Our results are consistent with those from previous fMRI

Our results are consistent with those from previous fMRI

experiments (Buracas and Boynton, 2007 and Murray, 2008) reporting additive offsets with attention as well as a voltage-sensitive dye experiment that reached a similar conclusion about selection (E. Seidemann, personal communication). Equal increases in responses at all contrasts may result when responses are averaged across populations of neurons for at least two reasons. First, if some neurons show enhancement primarily at low and intermediate contrasts (contrast-gain like changes) and other neurons show enhancement primarily at high contrasts (response-gain like changes), then the overall sum of activity (and, consequently, any population readout that depends on this sum) would be check details expected to show enhancement at all contrasts (i.e., an additive offset). Indeed, an electrophysiological study has reported that some Selleckchem PD-332991 neurons exhibit contrast-gain, others response-gain, and yet

others exhibit additive changes in the same experiment (Williford and Maunsell, 2006). Moreover, the normalization model of attention (Reynolds and Heeger, 2009) can yield contrast-gain or response-gain like changes in different neurons dependent on the locations and sizes of their receptive fields. These effects in individual neurons can appear as an additive offset change when averaged across neurons (unpublished simulations). Second, the majority

of single-unit electrophysiology experiments used stimulus parameters that were matched to the tuning properties of the individual units being recorded.
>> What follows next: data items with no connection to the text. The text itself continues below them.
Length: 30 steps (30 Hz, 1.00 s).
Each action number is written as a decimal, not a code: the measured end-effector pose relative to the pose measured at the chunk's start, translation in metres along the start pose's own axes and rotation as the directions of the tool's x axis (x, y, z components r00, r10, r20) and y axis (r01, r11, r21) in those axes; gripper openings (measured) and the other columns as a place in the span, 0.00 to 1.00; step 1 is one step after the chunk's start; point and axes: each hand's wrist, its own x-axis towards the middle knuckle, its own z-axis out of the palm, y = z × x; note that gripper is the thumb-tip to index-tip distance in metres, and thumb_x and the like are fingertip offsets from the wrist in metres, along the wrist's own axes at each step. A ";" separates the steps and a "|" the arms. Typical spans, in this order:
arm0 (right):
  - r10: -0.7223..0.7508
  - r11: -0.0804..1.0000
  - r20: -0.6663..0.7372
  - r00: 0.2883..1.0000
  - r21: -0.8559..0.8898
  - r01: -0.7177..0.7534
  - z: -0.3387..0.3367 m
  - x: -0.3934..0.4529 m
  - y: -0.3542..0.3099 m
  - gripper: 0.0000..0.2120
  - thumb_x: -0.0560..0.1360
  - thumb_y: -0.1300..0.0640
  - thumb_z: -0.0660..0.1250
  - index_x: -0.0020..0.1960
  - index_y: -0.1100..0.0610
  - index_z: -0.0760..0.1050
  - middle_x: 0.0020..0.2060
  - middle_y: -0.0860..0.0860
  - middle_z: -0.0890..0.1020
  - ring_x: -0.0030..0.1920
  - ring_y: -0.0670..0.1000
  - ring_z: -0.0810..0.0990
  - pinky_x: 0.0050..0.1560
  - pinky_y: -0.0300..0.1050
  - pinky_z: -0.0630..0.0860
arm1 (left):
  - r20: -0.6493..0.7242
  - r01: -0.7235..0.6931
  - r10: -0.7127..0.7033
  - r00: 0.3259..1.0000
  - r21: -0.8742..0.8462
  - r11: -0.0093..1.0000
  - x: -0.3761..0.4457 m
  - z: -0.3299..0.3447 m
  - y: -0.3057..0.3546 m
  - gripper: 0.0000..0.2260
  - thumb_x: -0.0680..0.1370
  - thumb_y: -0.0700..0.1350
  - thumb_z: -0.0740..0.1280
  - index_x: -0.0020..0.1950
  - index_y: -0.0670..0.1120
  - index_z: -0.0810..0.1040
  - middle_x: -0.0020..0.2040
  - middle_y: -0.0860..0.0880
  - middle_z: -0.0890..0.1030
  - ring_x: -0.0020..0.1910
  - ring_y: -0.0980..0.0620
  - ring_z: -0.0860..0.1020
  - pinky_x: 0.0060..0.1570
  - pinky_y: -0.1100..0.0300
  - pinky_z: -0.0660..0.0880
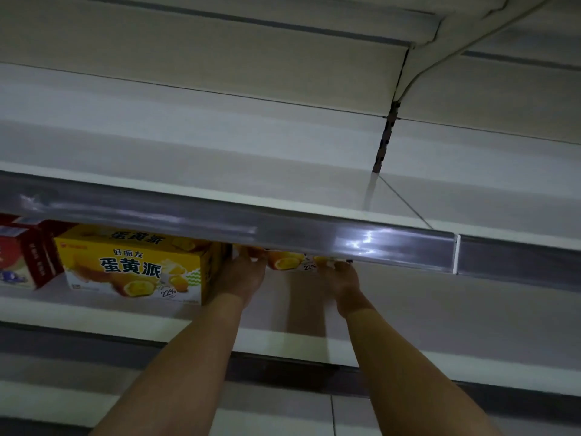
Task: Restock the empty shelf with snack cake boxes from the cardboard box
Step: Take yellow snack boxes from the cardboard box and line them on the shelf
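Snack cake box [290, 261] is being gripped at both ends by the left hand [242, 276] and right hand [344, 280]. Sliding it in level, flush beside the shelved yellow box [135, 265], is looking wise.

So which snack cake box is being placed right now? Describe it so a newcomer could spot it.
Find the shiny price rail across the middle; on the shelf beneath it stands a fully visible yellow box. Right of it, a second yellow box is held between the left hand and right hand. Only this one is half hidden by the rail.
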 end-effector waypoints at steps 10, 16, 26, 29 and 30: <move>0.016 0.994 0.219 0.976 -0.113 0.009 -0.005 -0.009 0.000 0.12 0.75 0.62 0.61 0.55 0.65 0.79 0.53 0.62 0.81 0.50 0.57 0.78 0.55 0.49 0.74 | -0.235 0.138 -0.136 0.963 -0.008 0.990 -0.081 0.001 0.041 0.21 0.82 0.49 0.59 0.72 0.42 0.65 0.67 0.41 0.71 0.64 0.41 0.71 0.59 0.56 0.68; -0.024 0.987 0.446 0.894 -0.133 0.093 -0.018 -0.033 -0.012 0.18 0.78 0.59 0.59 0.68 0.60 0.70 0.65 0.57 0.74 0.62 0.56 0.74 0.60 0.43 0.70 | -0.377 0.185 -0.182 0.908 -0.028 0.982 -0.126 -0.003 0.040 0.19 0.82 0.47 0.58 0.68 0.37 0.70 0.64 0.36 0.74 0.63 0.35 0.71 0.63 0.49 0.68; -0.045 0.988 0.770 0.637 -0.061 0.143 0.004 -0.138 -0.020 0.09 0.76 0.56 0.65 0.55 0.57 0.74 0.54 0.55 0.76 0.53 0.54 0.74 0.49 0.43 0.68 | -0.657 0.271 -0.293 0.695 -0.139 0.953 -0.253 -0.040 0.019 0.23 0.83 0.53 0.55 0.70 0.38 0.70 0.69 0.38 0.71 0.68 0.39 0.69 0.66 0.50 0.65; -0.075 0.980 0.833 0.548 -0.041 0.196 0.011 -0.170 -0.018 0.22 0.77 0.56 0.64 0.69 0.60 0.69 0.66 0.53 0.73 0.62 0.53 0.73 0.58 0.42 0.69 | -0.700 0.286 -0.349 0.624 -0.211 0.935 -0.299 -0.054 0.000 0.25 0.82 0.54 0.55 0.73 0.39 0.66 0.72 0.40 0.68 0.70 0.40 0.66 0.69 0.50 0.64; -0.077 0.974 0.847 0.526 -0.048 0.220 0.013 -0.180 -0.017 0.24 0.77 0.56 0.64 0.71 0.60 0.67 0.68 0.54 0.72 0.63 0.53 0.72 0.59 0.42 0.68 | -0.714 0.288 -0.360 0.600 -0.228 0.930 -0.315 -0.059 -0.007 0.25 0.82 0.54 0.55 0.72 0.38 0.67 0.71 0.40 0.68 0.70 0.40 0.67 0.68 0.50 0.64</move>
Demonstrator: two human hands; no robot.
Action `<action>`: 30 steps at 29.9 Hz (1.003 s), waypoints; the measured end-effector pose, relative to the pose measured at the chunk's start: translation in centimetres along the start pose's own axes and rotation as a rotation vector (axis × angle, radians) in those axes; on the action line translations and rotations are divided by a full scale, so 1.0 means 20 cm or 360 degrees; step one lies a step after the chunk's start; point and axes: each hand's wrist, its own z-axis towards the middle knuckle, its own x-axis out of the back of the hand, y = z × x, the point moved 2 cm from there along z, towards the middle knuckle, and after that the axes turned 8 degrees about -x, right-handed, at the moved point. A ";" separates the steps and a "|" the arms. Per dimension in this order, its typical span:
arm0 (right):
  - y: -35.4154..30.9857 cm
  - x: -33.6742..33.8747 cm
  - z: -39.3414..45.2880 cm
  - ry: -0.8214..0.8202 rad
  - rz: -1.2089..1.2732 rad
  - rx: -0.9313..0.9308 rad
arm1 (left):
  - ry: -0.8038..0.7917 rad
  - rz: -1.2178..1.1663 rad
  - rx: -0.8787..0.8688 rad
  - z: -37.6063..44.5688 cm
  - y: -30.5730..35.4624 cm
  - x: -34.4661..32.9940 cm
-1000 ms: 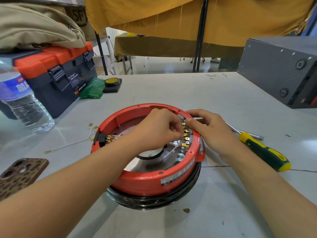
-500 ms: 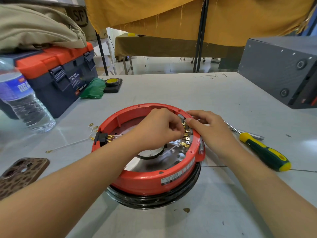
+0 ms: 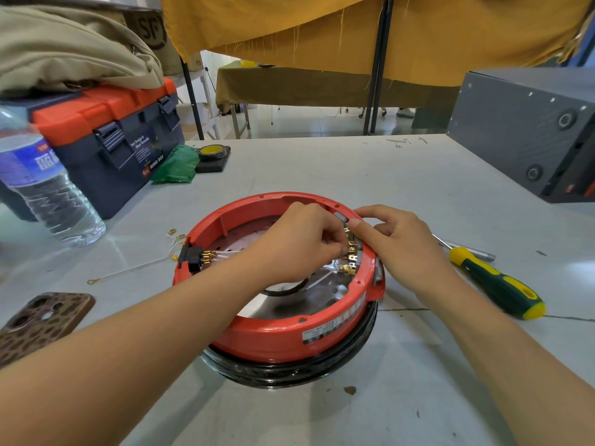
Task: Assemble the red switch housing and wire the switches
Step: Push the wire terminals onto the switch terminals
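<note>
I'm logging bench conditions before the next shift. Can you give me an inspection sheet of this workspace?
Surface: grey table, scuffed and stained.
Job's things: round red plastic switch housing on a black ring; brass terminals at its right rim.
Clutter: green-yellow screwdriver, clear water bottle, spotted phone case, navy-orange toolbox, tape roll.
Grippers: left hand and right hand pinch at the terminals.
Cables: thin white wire on the table.
Surroundings: grey cabinet, mustard cloth.
</note>
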 end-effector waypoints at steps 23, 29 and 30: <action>0.01 0.00 0.02 -0.0038 -0.0025 0.0019 | -0.0154 -0.0162 0.0057 -0.03 0.00 0.07; 0.01 0.00 0.01 -0.0035 -0.0008 0.0015 | -0.0210 0.0022 0.0007 -0.06 0.01 0.04; 0.01 0.00 0.01 -0.0035 -0.0013 0.0016 | -0.0201 0.0043 -0.0001 -0.06 0.01 0.04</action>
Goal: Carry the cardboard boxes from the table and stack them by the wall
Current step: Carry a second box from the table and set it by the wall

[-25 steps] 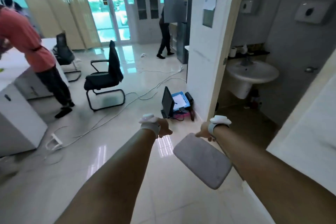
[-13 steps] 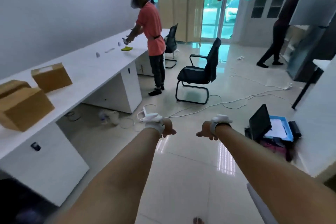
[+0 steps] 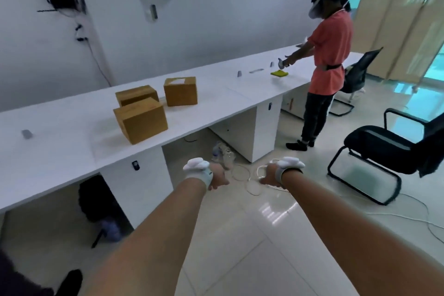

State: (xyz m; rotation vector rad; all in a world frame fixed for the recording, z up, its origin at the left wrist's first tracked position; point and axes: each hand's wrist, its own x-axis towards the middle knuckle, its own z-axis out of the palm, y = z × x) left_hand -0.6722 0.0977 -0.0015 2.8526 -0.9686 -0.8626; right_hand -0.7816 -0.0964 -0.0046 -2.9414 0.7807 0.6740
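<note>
Three brown cardboard boxes stand on the long white table (image 3: 60,137): the nearest box (image 3: 140,120) at the front, a second box (image 3: 135,94) just behind it, and a third box (image 3: 180,91) with a white label on top to their right. My left hand (image 3: 217,176) and my right hand (image 3: 270,175) reach forward over the floor, below and right of the boxes. Both wear white wrist trackers. Neither hand holds anything, and the fingers hang loosely curled downward.
A person in an orange shirt (image 3: 329,62) works at the table's far end near a yellow cloth (image 3: 279,73). A black chair (image 3: 384,151) stands at right; cables (image 3: 249,175) lie on the tiled floor. A dark bag (image 3: 93,199) sits under the table.
My view has swung left from the doorway and washroom to the table. The boxes have come from out of view toward the centre. My hands stay held out, holding nothing.
</note>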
But in fact, any either stimulus that is the target of attention will give rise to activity in many neurons whose receptive fields and tuning properties may only partially match with the stimulus. Small baseline shifts with attention (Luck et al., 1997, Reynolds et al., 2000 and Williford and Maunsell, 2006) in each of many neurons may sum to a large effect in the overall population output, evident in the fMRI responses. The behavioral performance improvements with attention may, for some stimuli and tasks, depend primarily on this component of the population responses that is correlated across neurons (not the response- and/or contrast-gain changes evident in each individual neuron’s responses). Our max-pooling selection rule exemplifies how such a baseline shift can lead to improved behavioral performance. Hence, it is possible to reconcile the attentional modulation effects that have been measured with fMRI with those measured electrophysiologically.